» **Work instructions**:
Of all the lines below, output only those starting at the one with "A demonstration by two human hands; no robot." and ending at the one with "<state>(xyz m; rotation", both ends included, exactly as written.

____________________

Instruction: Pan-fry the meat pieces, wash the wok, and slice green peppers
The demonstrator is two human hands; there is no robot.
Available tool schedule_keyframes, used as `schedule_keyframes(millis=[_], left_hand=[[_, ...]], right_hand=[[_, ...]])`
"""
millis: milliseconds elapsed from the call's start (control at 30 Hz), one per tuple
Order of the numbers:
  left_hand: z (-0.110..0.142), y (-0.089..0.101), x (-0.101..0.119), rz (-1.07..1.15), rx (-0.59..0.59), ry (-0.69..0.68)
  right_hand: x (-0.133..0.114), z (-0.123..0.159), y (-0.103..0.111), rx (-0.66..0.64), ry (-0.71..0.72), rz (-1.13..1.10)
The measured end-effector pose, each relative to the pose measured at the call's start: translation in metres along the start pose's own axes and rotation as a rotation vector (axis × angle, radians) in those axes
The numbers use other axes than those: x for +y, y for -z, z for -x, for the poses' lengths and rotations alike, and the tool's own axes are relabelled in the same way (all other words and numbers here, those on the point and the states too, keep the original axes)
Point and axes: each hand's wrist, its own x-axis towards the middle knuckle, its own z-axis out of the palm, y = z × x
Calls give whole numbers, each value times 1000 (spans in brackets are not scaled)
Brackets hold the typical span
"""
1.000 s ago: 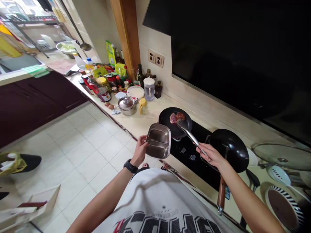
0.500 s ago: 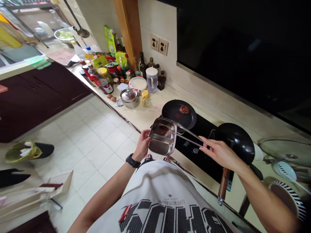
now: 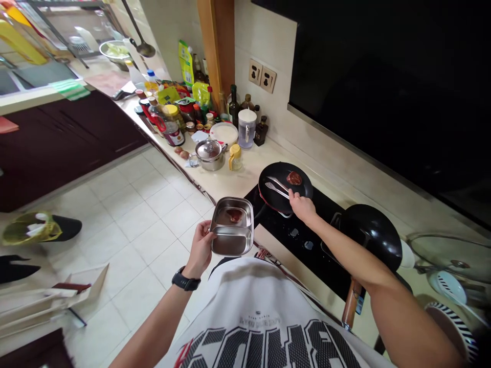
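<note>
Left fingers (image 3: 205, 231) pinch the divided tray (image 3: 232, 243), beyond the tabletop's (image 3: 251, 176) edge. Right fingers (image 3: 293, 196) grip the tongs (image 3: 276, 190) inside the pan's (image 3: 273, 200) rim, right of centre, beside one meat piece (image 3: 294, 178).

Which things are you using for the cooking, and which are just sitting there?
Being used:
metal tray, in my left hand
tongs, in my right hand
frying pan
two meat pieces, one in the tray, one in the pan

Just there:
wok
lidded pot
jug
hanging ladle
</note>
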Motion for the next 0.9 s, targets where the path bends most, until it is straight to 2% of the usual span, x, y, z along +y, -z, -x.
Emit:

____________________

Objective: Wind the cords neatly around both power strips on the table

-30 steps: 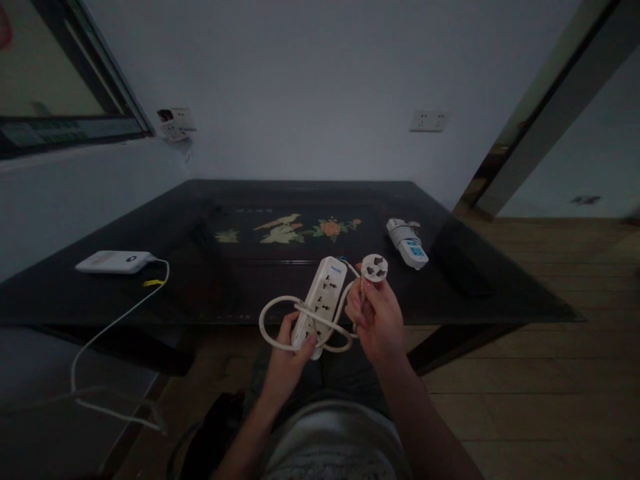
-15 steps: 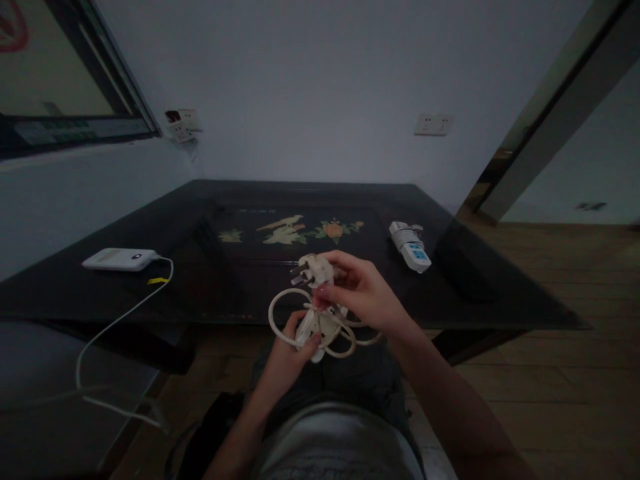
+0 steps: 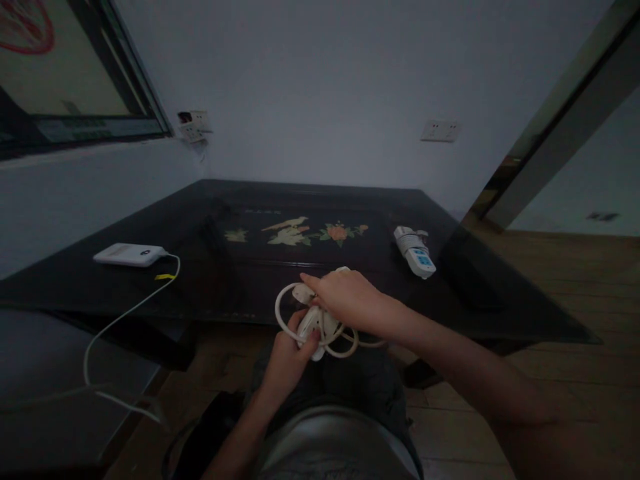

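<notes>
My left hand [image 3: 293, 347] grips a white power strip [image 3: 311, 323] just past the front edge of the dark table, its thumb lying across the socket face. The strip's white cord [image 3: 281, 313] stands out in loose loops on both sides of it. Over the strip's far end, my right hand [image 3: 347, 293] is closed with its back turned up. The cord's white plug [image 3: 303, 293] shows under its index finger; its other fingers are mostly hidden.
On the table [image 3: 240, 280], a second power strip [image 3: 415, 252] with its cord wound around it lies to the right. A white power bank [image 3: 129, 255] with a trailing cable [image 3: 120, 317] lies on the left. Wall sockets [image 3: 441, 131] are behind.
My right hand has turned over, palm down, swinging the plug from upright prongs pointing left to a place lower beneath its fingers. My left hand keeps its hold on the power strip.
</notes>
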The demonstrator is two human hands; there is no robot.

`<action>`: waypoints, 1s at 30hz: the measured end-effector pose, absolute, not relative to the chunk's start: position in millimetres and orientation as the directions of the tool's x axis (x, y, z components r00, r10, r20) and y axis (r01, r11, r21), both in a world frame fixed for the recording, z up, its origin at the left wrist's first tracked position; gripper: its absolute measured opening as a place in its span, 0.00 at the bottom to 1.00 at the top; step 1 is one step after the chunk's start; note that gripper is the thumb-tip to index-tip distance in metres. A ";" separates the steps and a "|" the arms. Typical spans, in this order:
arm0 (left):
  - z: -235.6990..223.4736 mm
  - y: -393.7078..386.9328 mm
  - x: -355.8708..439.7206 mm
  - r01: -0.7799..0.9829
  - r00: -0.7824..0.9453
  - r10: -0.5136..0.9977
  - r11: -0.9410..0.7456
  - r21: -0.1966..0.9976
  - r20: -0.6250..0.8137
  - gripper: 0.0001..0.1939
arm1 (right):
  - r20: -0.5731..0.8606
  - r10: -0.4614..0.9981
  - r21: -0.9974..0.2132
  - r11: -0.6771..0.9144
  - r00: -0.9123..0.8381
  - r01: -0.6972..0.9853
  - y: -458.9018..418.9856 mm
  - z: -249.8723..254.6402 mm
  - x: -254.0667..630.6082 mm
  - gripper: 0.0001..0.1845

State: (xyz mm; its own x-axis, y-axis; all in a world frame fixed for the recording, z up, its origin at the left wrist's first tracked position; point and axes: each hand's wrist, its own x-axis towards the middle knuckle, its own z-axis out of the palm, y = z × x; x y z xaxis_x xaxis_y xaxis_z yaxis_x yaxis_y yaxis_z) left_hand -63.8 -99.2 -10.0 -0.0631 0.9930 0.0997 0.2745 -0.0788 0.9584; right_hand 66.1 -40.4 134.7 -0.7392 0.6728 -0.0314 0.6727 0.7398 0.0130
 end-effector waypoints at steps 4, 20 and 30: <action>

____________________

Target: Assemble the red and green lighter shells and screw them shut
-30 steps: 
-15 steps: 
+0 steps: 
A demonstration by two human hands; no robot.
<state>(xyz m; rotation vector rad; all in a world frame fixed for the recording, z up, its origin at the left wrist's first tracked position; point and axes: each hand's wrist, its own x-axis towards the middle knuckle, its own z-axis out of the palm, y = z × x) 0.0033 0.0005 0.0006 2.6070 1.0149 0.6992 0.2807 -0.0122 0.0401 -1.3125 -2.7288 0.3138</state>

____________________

» **Output**:
A demonstration by two human hands; no robot.
<state>(xyz m; rotation vector rad; all in a world frame fixed for the recording, z up, its origin at the left wrist's first tracked position; point and axes: each hand's wrist, its own x-axis towards the middle knuckle, its own z-axis out of the palm, y = z × x) 0.0033 0.0005 0.0006 2.6070 1.0149 0.6992 0.2807 -0.0122 0.0401 -1.3125 -2.7288 0.3138</state>

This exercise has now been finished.